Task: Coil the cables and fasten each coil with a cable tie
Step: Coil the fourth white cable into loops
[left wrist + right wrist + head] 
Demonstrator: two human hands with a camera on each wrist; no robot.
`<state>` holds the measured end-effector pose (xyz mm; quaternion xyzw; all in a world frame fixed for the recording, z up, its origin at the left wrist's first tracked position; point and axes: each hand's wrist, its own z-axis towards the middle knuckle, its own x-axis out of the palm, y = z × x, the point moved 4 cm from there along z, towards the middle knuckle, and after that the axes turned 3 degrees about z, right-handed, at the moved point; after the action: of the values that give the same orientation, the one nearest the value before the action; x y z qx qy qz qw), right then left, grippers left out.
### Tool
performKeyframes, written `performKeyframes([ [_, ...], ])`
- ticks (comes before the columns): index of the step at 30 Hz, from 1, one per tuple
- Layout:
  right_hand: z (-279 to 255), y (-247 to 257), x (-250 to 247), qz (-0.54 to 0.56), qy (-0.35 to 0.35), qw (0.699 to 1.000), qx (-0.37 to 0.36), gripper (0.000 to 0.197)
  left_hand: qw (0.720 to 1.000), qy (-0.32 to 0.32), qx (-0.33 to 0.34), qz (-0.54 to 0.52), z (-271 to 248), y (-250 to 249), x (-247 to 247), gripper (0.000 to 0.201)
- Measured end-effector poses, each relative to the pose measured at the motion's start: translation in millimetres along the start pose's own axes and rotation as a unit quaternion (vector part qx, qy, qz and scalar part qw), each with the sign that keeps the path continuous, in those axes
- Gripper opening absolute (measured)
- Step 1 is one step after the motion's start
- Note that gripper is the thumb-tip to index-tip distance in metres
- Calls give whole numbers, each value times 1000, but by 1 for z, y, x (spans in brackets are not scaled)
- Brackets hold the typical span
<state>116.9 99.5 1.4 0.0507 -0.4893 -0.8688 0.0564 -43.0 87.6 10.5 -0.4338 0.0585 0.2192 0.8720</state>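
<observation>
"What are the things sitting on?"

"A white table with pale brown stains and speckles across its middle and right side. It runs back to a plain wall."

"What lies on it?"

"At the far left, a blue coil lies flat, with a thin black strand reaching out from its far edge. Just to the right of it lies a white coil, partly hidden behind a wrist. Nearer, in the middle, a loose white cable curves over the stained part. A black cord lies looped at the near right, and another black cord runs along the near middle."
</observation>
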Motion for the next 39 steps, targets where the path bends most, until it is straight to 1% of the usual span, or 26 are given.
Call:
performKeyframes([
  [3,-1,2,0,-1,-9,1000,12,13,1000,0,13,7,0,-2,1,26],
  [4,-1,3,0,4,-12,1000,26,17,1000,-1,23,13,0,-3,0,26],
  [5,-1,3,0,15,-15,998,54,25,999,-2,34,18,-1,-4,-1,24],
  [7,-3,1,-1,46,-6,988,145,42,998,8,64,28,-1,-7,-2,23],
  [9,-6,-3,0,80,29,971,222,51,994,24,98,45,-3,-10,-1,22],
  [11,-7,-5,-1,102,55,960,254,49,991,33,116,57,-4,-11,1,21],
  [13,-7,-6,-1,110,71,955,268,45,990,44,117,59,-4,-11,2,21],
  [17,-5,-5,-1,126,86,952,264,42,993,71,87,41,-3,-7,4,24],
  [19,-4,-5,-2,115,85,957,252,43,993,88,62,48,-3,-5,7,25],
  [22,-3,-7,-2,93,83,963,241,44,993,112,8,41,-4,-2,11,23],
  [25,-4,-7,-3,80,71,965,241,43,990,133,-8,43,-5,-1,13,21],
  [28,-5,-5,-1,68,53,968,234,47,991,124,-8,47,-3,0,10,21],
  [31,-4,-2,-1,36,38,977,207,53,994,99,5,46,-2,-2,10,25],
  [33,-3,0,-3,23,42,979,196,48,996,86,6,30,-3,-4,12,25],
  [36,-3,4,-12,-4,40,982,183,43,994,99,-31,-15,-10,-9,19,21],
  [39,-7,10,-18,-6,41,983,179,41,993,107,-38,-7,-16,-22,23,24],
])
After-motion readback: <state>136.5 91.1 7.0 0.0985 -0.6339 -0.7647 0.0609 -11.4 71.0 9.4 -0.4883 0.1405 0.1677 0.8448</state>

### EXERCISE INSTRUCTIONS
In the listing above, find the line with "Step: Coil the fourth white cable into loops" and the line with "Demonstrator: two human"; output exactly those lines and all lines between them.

### TASK RESPONSE
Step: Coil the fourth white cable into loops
[left wrist + right wrist + head] 
Demonstrator: two human hands with a camera on each wrist; no robot.

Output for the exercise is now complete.